5. The distortion correction optimization method for quantum measurement and control links according to claim 1, characterized in that, The step of applying a frequency control signal to the Z-link of the target qubit based on the optimized pole model parameters to obtain the fidelity of the quantum state of the target qubit includes: A frequency control signal for loading a predistortion waveform is applied to the Z-link of the target qubit according to the optimized pole model parameters; wherein the predistortion waveform is generated by the digital filter based on the pole model parameters; A logic gate signal for quantum state operation is applied to the XY control line of the target qubit; Obtain the fidelity of the quantum state output by the target qubit.

6. The distortion correction optimization method for quantum measurement and control links according to claim 5, characterized in that, The digital filter generates the predistortion waveform based on the pole model parameters, including: The coefficients of the digital filter are determined based on the pole model parameters. The digital filter generates a predistorted waveform based on the coefficients.

7. The distortion correction optimization method for a quantum telemetry and control link according to claim 6, characterized in that, The spacing between the frequency control signal and the logic gate signal is set so that the impulse response of finite length has no effect on the quantum state change of the target qubit.

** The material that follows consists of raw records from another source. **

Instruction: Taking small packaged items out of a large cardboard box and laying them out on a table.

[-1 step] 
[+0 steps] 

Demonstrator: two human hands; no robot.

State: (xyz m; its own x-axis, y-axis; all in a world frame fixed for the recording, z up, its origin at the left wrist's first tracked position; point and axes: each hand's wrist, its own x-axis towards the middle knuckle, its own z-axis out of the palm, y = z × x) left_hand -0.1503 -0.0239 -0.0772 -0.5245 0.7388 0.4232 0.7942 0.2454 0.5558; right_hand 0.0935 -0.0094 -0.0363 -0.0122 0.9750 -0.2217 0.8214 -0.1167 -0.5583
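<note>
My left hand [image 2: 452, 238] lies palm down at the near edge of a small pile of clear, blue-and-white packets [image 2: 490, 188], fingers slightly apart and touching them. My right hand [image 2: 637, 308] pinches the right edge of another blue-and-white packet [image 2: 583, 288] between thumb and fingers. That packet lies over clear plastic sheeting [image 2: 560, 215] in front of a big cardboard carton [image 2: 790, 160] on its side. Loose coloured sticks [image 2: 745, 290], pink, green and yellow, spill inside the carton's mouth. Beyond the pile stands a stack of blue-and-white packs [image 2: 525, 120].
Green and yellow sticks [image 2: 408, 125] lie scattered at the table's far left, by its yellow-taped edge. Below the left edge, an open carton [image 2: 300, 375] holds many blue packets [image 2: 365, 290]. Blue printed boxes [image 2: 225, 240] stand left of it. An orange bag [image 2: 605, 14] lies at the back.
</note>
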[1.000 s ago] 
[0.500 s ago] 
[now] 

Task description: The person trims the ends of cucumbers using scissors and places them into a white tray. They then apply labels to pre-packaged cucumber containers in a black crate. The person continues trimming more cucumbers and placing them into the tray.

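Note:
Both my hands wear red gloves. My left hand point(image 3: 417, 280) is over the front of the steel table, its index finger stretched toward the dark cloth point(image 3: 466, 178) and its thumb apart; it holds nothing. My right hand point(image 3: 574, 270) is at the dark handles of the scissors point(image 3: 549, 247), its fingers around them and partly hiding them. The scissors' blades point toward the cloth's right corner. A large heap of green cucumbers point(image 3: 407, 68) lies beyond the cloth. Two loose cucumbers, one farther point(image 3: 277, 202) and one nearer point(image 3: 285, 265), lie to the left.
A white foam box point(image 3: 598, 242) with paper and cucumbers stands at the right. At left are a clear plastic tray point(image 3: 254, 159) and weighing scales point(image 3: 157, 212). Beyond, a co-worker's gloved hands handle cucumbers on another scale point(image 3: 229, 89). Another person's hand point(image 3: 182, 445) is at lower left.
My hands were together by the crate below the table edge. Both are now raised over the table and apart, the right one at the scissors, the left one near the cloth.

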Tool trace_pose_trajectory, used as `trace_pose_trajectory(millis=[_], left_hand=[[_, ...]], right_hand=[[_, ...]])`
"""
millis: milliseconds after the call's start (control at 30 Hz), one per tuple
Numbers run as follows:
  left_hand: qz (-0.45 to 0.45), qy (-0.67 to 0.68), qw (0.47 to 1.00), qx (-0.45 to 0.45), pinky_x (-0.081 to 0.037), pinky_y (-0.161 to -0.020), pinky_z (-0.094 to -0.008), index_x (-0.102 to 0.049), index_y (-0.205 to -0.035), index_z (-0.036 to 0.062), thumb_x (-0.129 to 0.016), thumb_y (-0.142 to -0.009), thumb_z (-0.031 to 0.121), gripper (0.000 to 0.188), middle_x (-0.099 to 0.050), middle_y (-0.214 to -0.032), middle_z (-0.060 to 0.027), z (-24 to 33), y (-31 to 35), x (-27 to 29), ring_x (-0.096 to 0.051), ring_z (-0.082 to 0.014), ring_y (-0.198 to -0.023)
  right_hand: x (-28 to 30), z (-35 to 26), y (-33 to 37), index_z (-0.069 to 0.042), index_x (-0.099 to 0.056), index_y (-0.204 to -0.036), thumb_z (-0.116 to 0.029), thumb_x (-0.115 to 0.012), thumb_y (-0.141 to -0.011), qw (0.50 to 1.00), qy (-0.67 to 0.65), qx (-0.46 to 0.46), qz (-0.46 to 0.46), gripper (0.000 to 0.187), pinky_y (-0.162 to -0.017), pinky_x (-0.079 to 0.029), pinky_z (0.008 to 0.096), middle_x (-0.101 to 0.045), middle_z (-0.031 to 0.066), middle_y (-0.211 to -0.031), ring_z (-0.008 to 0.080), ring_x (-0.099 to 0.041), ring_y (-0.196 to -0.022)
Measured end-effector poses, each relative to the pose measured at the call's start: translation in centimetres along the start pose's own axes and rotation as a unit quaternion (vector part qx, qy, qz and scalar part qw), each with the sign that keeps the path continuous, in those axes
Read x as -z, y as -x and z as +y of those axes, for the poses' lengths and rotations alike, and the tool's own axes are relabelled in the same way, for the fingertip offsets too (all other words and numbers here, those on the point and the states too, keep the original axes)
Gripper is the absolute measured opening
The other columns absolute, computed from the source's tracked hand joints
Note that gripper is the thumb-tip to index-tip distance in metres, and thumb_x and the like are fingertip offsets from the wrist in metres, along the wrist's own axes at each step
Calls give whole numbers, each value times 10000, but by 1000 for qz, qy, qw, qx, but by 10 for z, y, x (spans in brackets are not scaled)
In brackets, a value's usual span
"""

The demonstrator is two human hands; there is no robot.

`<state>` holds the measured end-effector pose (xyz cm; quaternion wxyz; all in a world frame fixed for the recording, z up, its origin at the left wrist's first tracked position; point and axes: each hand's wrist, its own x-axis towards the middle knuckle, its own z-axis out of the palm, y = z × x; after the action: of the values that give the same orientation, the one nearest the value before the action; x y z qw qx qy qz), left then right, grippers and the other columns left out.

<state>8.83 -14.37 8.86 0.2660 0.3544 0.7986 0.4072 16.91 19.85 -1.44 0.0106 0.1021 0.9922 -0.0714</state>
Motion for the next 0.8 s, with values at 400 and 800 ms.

8. The distortion correction optimization method for quantum measurement and control links according to claim 1, characterized in that, The method further includes: The target correction parameters are used as the new seed to update the seed library.

9. A distortion correction and optimization device for a quantum measurement and control link, wherein the quantum measurement and control link to be corrected is connected to a target qubit, characterized in that, The device includes: A seed acquisition module is used to acquire a seed library containing multiple seeds; wherein each seed represents the pole model parameters of a digital filter used to perform distortion correction on a calibrated quantum measurement and control link, and the digital filter is determined based on a system function that integrates the signal response characteristics of the quantum measurement and control link; The algorithm execution module is used to execute the optimization algorithm based on the pole model parameters of several seeds as the initial values ​​of the parameters to be optimized, and to apply a frequency control signal on the Z link of the target qubit according to the optimized pole model parameters to obtain the fidelity of the quantum state of the target qubit. The parameter determination module is used to determine the pole model parameters when the fidelity meets a preset threshold as the target correction parameters of the quantum measurement and control link to be corrected.

10. A quantum computer, characterized in that, The distortion correction optimization method for the quantum measurement and control link as described in any one of claims 1-8 is used to correct the quantum measurement and control link connecting the qubits, or the method includes the distortion correction optimization device for the quantum measurement and control link as described in claim 9.